Genomics in Wellness
The blueprint of life is stored in a biochemical molecule called DNA that is present in almost every cell of our body. This DNA comprises several genes and is densely packed in the nucleus of every cell with the help of proteins. The complete set of genes in our cells constitutes our genome. Genomics helps understand our genome by uncovering both hereditary traits and propensities and other individual variations developed over our lifetimes due to lifestyle, environment and chance. Using genomics in wellness empowers individuals with knowledge to enable proactive health and lifestyle decisions.
Why Choose Strand Genomic Wellness?
24+ Years of experience
First to offer broad scale genome sequencing for diagnosis of rare diseases and cancer.
State-of-the-art technology
High throughput sequencer Illumina NovaSeqTM X Plus
Quality Assurance
First CAP AND NABL Accredited genomic laboratory in India
Proprietary Platform
StrandNGS with 20000+ citations
Genetic Counseling
Post test counseling with experts
Privacy and Security
Utmost confidential for your genetic data through unique passwords
Strand Genomics Wellness Offerings
We offer a broad and holistic genomic assessment designed to understand genetic predispositions to various health conditions, enabling individuals to tailor lifestyle and medical decisions accordingly.

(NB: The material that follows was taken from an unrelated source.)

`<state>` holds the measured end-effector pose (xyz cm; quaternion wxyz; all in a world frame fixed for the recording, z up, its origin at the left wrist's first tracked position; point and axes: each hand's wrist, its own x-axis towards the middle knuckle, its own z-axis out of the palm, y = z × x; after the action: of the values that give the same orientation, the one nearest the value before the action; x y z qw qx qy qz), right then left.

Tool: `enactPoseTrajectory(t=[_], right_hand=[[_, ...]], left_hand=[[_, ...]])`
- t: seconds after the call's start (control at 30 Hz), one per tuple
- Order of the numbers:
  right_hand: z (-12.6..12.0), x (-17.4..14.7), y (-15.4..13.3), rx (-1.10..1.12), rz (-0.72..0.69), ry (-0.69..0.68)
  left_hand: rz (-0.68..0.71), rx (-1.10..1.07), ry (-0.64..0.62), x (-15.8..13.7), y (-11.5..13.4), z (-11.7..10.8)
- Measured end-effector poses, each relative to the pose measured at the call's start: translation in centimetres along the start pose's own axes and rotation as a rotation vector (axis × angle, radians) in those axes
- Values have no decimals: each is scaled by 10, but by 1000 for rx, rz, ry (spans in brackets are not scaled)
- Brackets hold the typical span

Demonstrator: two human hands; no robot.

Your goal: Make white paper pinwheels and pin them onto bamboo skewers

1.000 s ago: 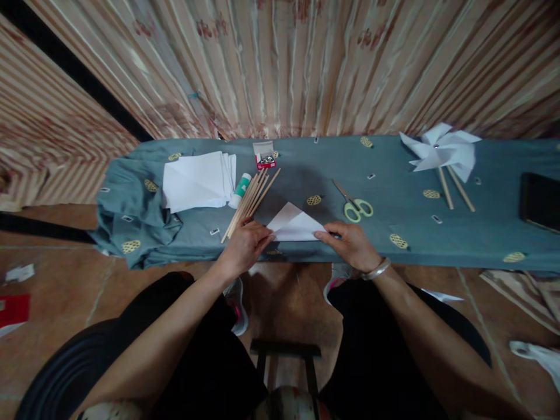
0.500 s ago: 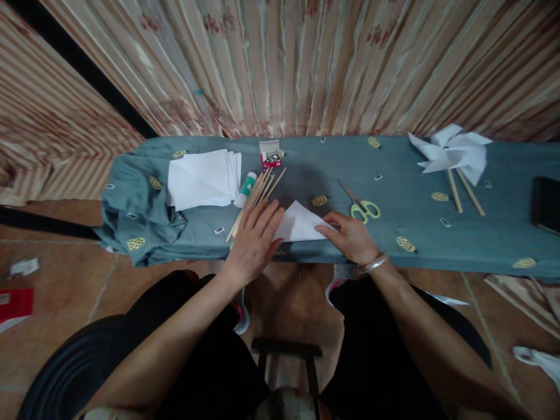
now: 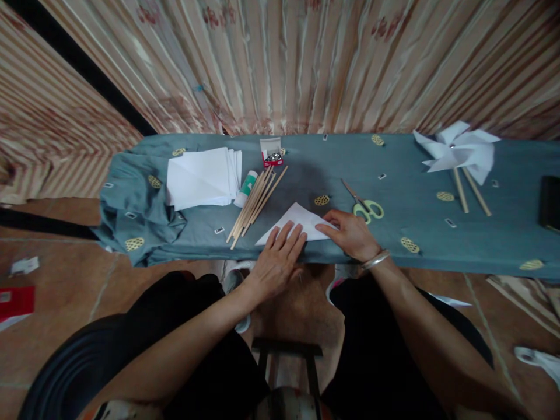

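Observation:
A white sheet of paper (image 3: 301, 219), folded into a triangle, lies at the table's front edge with its peak pointing away from me. My left hand (image 3: 280, 254) rests on its lower edge, fingers stretched out flat. At the right corner, my right hand (image 3: 350, 233) pinches the paper between thumb and fingers. Just beyond that hand lie scissors (image 3: 364, 207) with light green handles. Left of the paper is a bundle of thin wooden sticks (image 3: 256, 204), beside a glue stick (image 3: 246, 188) with a green label.
A stack of white paper (image 3: 201, 178) lies on the left of the cloth-covered table (image 3: 394, 175). Behind the sticks sits a small open red box (image 3: 272, 154) of shiny metal pieces. White paper pinwheels (image 3: 457, 151) on sticks lie at the right, near a dark object (image 3: 550, 203).
My left hand has slid right and toward me, from beside the sticks onto the paper's lower edge, uncovering its left corner. The right hand keeps its pinch.

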<state>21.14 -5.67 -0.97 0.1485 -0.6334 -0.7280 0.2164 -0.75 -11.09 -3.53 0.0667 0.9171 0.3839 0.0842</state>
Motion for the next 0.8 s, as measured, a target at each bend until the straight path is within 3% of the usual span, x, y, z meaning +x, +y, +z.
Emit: enactPoseTrajectory(t=[0.3,0.8], right_hand=[[-1,3,-3,-45,24,-48],[5,2,-2,-57,30,2]], left_hand=[[-8,11,-32,-2,4,-2],[-25,32,-43,1,5,-5]])
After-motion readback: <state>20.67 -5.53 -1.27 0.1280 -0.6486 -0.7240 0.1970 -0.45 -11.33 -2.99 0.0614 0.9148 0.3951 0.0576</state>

Understanding Genetic Predispositions
Strand Breast Assure
Strand Breast Assure is a specialized test for assessing the genetic risk of breast, ovarian & prostate cancer. It enables you to consult with your clinicians who can offer early detection strategies for those with a higher genetic predisposition.
Detecting Cancer Early
Strand Cancer Early Detection Screening Test
Strand Cancer Early Detection Screening Test uses advanced sequencing technologies to analyse DNA fragments in your bloodstream to look for signatures that can help detect presence of cancer.
I Am Healthy, Why Do I Need To Sequence My Genome ?
Screen Early, Treat Early
- 2-3% of healthy individuals we have sequenced have a mutation that increases their lifetime risk of cancer substantially (e.g. Mostly breast/ovarian cancer or colon cancer, but also prostate/pancreatic etc).
- 1 in 500 individuals have mutations that render them at risk for various heart conditions, called cardiomyopathies & channelopathies. These conditions may be clinically silent without any overt symptoms. Their impact could vary from benign at one extreme to sudden death in some cases at the other extreme.
- 25% of healthy individuals whose genomes we have sequenced are silent carriers of mutations that cause serious disease (e.g. Cystic Fibrosis, Beta-Thalassemia, etc. There are a few thousand such diseases).
- At 25 million births p.a., we can reduce disease burden by 25,000 – 250,000 annually if everyone were to get their genomes sequenced while planning their families.
Early Detection, Better Treatment
- Current medical protocols can help control this risk in those who harbour a mutation in genes associated with inherited cancer.
- Publications estimate 2,50,000 lives can be saved in India alone if, all adult women were tested and those with increased risks are monitored carefully.
- Continued monitoring of those with such mutations is key for early intervention and better health outcomes.
Our Commitment To Privacy and Ethics
At Strand Genomic Wellness, we are committed to maintaining the highest standards of privacy and ethical practice. Your genetic information is securely handled and confidentially treated.